From: Mark White on
Hi,

I have some code to download large files as part of a larger class. I've
been in a discussion with the developer of a library that I'm using who has
told me clearly that my code will not work at all, even though it does. He
is suggesting my problems are due to my not understanding the nature of
fread() even the code is very similar to examples on php.net.

I do get very rare timeout problems where the stream_set_timeout() does not
seem to be firing, and PHP exits on a general timeout. However I'm using
this under Tomcat and the logs are not giving me as much information as
under Apache webserver, where I have been unable to reproduce this problem.
So it's proving difficult to track down and I'm not able to reproduce the
error consistently. I would appreciate any comments about the validity of
the code (at the bottom) so I have a better idea whether it is my problem,
or not. It might be that I need to catch and handle the error, but that is
an area where I have no experience as yet.

I'm aware the code could be rewritten in CURL, but for now I'm more after an
understanding of what problems there might be, if any, with this approach.
The server is returning content-length in the header, and chunk encoding is
not an approach I'm intending to use right now.

Also, I'd appreciate any ideas on what the developer might mean by the
following quote. He's asked that I do not use his mailing list anymore and
should take my questions to php-general, so it would be impolite to ignore
this so I can ask him to explain further:

"3. The network buffer used by the PHP streams implementation reads data
eagerly. If you fread($socket, 1024) and the network buffer already
contains 24 bytes, PHP will try to read 1000 bytes nevertheless."

My understanding is the fread() will wait until is has 1024 bytes (in this
example) and then return that, unless EOF is encountered when the data up to
and including EOF is returned. I'm not sure what he's trying to say.

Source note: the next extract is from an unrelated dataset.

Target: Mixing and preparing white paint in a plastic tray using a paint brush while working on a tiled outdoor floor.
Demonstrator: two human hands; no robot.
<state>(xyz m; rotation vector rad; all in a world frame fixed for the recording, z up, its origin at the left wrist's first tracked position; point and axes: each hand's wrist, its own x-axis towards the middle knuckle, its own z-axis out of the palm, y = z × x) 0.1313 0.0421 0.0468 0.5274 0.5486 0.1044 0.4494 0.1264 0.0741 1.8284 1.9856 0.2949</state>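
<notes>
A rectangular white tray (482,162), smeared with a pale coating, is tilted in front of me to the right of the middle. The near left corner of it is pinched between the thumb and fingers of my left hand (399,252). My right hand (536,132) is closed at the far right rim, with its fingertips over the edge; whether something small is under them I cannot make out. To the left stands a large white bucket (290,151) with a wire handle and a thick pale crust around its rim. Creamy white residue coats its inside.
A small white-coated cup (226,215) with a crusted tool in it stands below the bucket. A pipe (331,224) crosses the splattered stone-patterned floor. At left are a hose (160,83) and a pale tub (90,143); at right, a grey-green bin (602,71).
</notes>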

Many thanks for any advice on this.


Mark...

Code:
(The intentions are: used for downloading very large files while avoiding
memory problems, this is contained in a loop for a list of files, if the
socket is unavailable then the download is not attempted for that file, if
the socket is available but no data is received in a 30 second period, then
that download should be aborted and retried up to 5 times)

$download_attempt = 1;
do {
$fs = fopen('http://' . $host . $file, "rb");

if (!$fs) {
$this->writeDebugInfo("FAILED to open stream for ", "http://"
.. $host . $file);
} else {

$fm = fopen ($temp_file_name, "w");
stream_set_timeout($fs, 30);

while(!feof($fs)) {
$contents = fread($fs, 4096); // Buffered download
fwrite($fm, $contents);
$info = stream_get_meta_data($fs);
if ($info['timed_out']) {
break;
}
}
fclose($fm);
fclose($fs);

if ($info['timed_out']) {
// Delete temp file if fails
unlink($temp_file_name);
$this->writeDebugInfo("FAILED on attempt " .
$download_attempt . " - Connection timed out: ", $temp_file_name);
$download_attempt++;
if ($download_attempt < 5) {
$this->writeDebugInfo("RETRYING: ", $temp_file_name);
}
} else {
// Move temp file if succeeds
$media_file_name = str_replace('temp/', 'media/',
$temp_file_name);
rename($temp_file_name, $media_file_name);
$this->newDownload = true;
$this->writeDebugInfo("SUCCESS: ", $media_file_name);
}
}
} while ($download_attempt < 5 && $info['timed_out']);